Un feu crépite dans une grande cheminée au milieu de la pièce, entourée de bancs. Je laisse mes affaires trempées non loin et grimpe dans le dortoir situé à l’étage, sur la mezzanine. Aléa de la météo et des réservations, ce soir encore, je serai la seule voyageuse à dormir au chalet. C’est le moment de sortir le livre que j’ai emmené du sac. En itinérance, les vrais moments de pause, sans rien à faire ni préparer, sont plutôt rares quand les journées de marche sont longues.
La dernière ligne droite
Dix jours après avoir commencé à marcher, j’entame finalement ma dernière étape vers Lelex, petit village niché entre deux crêts — nom donné aux escarpements rocheux dans le Jura. Je rencontre un couple de marcheurs néerlandais sur la route. Et nous nous retrouvons à affronter ensemble une descente infernale. De la pente particulièrement raide en forêt, sous une pluie diluvienne qui transforme la piste de glaise en patinoire. Un défi de ne pas glisser.
Après plusieurs heures de galère, nous arrivons au village en début d’après-midi. Euphorique, j’ai du mal à réaliser que je viens de finir mon périple. 180 kilomètres. Plus de 6000 mètres de dénivelé positif cumulé. Quelques ampoules. Beaucoup de fierté. Nous nous donnons rendez-vous avec mes compagnons de marche pour un chocolat chaud de la victoire et décidons finalement de dîner ensemble, puis de garder contact pour de futurs voyages.
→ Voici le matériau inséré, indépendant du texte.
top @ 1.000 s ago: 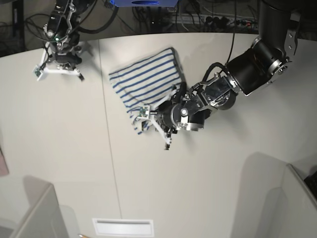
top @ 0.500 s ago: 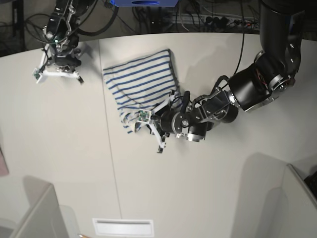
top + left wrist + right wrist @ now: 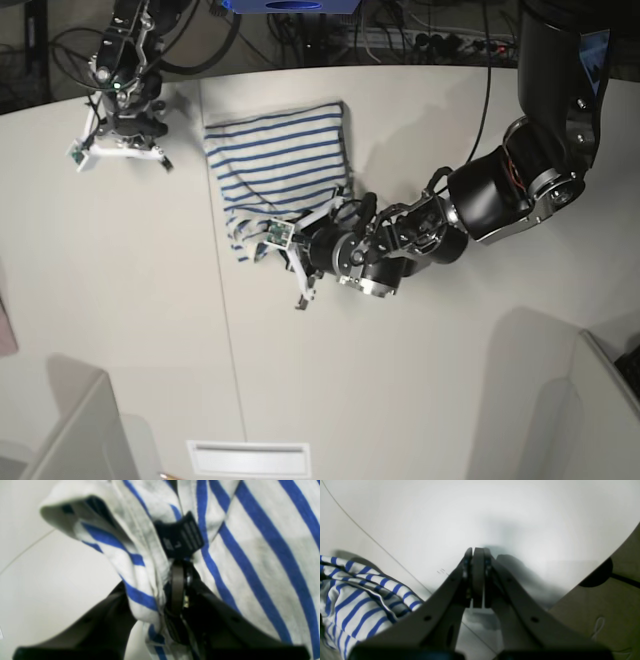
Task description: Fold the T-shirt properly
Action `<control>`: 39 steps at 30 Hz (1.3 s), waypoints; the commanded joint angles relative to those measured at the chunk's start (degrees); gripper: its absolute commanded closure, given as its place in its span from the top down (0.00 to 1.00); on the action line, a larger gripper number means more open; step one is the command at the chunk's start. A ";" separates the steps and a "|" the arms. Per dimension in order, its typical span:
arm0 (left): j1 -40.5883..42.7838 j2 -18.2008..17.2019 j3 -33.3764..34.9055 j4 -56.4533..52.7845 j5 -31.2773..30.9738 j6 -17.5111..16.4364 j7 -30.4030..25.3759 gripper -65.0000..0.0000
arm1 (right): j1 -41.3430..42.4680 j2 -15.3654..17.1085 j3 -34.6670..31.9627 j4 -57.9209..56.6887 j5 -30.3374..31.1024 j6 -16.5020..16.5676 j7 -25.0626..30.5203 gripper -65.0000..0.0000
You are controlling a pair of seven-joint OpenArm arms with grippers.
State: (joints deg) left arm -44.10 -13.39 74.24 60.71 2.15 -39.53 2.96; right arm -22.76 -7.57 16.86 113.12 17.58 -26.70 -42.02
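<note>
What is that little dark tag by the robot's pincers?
On the pale table lies a bunched blue-striped T-shirt. The left gripper pinches its edge, and just above sits the neck label: the only dark patch on the cloth.

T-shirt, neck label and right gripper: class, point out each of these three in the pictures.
T-shirt [image 3: 280,165]: base view, striped body lying flat on the table.
neck label [image 3: 180,538]: left wrist view, middle of the dark tag.
right gripper [image 3: 477,577]: right wrist view, where the shut jaws meet.
</note>
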 commanded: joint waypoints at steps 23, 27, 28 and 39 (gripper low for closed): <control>-5.44 5.26 -0.79 -0.09 -0.79 -0.47 -0.28 0.26 | -0.40 -0.21 -7.32 -1.78 0.48 0.10 0.31 0.00; -5.44 5.26 -1.05 -0.09 -0.88 -0.47 -0.28 0.60 | -0.49 -0.12 -7.32 -2.57 0.48 0.10 0.31 0.00; -5.53 5.26 -1.05 0.00 -0.88 -0.47 -0.28 0.66 | -0.49 -0.12 -7.32 -3.01 0.48 0.10 0.31 0.00; -5.09 6.40 -13.01 0.96 -0.88 -0.47 -0.19 0.84 | -0.49 -0.12 -7.32 -4.15 0.48 0.10 0.48 0.00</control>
State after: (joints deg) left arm -47.46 -7.16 61.76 60.82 1.67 -40.38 3.64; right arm -23.40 -7.75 9.47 108.22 18.02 -26.59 -42.37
Le lendemain, ils repartent sur les sentiers et moi, je file prendre le seul bus qui passe ce jour-là, pour reprendre le train à Bellegarde sur Valserine. Un ter pour Lyon, puis un train pour Strasbourg. Environ six heures de voyage pour fouler de nouveau le parvis de la gare de la Capitale européenne, en ayant le sentiment de revenir à la maison.
Il me faudra quelques jours pour revenir complètement et guérir toutes mes ampoules. Je ramène avec moi un peu de sérénité trouvée sur les sentiers. Un rapport au temps modifié. Une forme physique inattendue. Et l’envie de retourner bien vite en montagne. À tout bientôt Vosges, chaumes et lacets bien aimés. J’arrive.
Randonner seul(e) c’est en fait faire de belles rencontres.Les randonneurs forment une tribu solidaire et sans a priori.Comme les motards.
Respect pour toutes ces femmes qui randonnent seules avec un mental d’acier.
Messieurs prenez en de la graine!
La traversée du Vercors,Nord/Sud en partant de Grenoble,c’est pas mal aussi.
Un grand bravo à vous! Si vous chercher un itinéraire peu fréquenté dans les Vosges je vous conseil le GR533, Sarrebourg-Belfort, passant par Saint-Dié, c’est le seul GR des Vosges qui ne passe pas par l’Alsace. On peut également y randonner sans rencontrer personne pendant des heures!